A lenticular galaxy in the southeastern parts of Hercules, NGC 6501 forms part of a small galaxy group with five other nearby galaxies. Another memmber of this group, the spiral NGC 6500, lies close to NGC 6501, and the two are commonly listed as a pair. The distance of NGC 6501 from the Milky Way is somewhat uncertain. Most sources place it at more than forty megaparsecs, with a typical value equating to 154 million light years, but others estimate it as being rather closer at about 34 megaparsecs (equating to about 111 million light years).

This uncertainty over its distance means that the the diameter of NGC 6501 is difficult to calculate precisely. The greater distance implies a diameter of appoximately 94,000 light years (just a little smaller than the Milky Way), while the nearer distance estimate suggests that the galaxy is rather smaller, with a diameter of about 67,000 light years.

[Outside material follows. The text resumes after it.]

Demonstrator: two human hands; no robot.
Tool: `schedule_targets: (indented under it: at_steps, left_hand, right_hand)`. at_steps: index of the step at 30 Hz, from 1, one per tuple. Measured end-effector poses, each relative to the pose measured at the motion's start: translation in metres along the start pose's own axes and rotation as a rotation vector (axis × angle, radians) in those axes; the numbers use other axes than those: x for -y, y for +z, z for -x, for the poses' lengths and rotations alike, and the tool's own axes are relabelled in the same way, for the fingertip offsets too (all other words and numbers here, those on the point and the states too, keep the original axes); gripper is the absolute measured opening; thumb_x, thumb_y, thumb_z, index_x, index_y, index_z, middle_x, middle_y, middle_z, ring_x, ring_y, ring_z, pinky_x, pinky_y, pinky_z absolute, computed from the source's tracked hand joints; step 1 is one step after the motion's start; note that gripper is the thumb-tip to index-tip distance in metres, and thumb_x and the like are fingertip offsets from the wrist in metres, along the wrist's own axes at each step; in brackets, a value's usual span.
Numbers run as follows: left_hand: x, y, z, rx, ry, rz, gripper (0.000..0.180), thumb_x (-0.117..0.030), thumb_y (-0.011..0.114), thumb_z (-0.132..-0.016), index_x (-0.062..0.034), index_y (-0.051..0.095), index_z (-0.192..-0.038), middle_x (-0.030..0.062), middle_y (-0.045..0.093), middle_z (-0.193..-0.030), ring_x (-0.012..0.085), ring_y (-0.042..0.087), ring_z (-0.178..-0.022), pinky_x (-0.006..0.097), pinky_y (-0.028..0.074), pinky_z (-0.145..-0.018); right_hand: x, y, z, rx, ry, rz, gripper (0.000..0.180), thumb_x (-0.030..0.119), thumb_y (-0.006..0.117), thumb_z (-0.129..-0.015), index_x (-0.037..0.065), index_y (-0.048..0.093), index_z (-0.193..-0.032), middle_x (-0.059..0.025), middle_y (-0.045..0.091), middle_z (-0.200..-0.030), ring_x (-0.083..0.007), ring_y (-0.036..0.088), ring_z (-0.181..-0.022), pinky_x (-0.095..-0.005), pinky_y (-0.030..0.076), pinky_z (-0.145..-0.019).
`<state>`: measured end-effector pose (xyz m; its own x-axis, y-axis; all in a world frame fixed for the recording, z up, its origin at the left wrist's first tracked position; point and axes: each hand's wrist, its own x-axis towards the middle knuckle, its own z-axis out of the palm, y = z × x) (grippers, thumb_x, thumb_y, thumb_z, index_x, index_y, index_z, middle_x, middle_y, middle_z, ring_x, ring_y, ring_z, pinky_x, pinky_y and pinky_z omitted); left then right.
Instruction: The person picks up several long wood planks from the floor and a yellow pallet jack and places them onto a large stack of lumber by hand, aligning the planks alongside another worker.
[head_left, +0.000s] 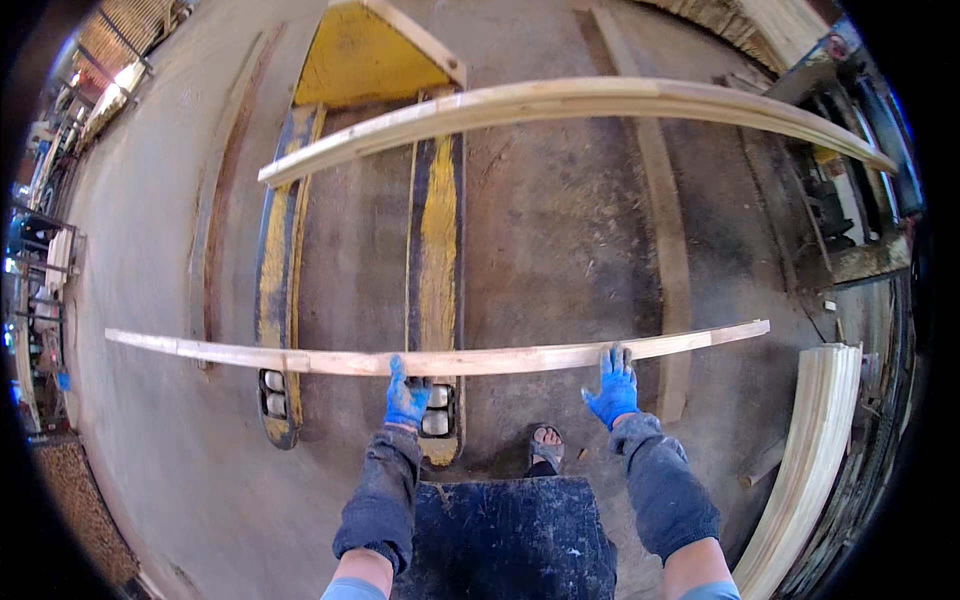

The lenticular galaxy NGC 6501, with its apparent companion spiral NGC 6500 seen to the southwest. NGC 6500 is slightly asymmetric in form, with a string of stars extending towards NGC 6501, seen here on the eastern (left) side of the galaxy's disc. The bright object in the southeast of this image is a foreground star, seventh-magnitude HD 163640. Imagery provided by Aladin sky atlas

A further complication of this uncertainty over distance is that the nature of its relationship with neighbouring NGC 6500 remains unclear. Based on some estimates, the two galaxies may be no more than three million light years apart, while alternative data suggests a rather greater separation from one another. Given the distances involved, the two seem unlikely to have be interacting with one another at present. However, spiral NGC 6500 shows a notable stream of stars running in the apparent direction of NGC 6501, which may imply some degree of gravitational interaction between the two galaxies, at least at some point in the past.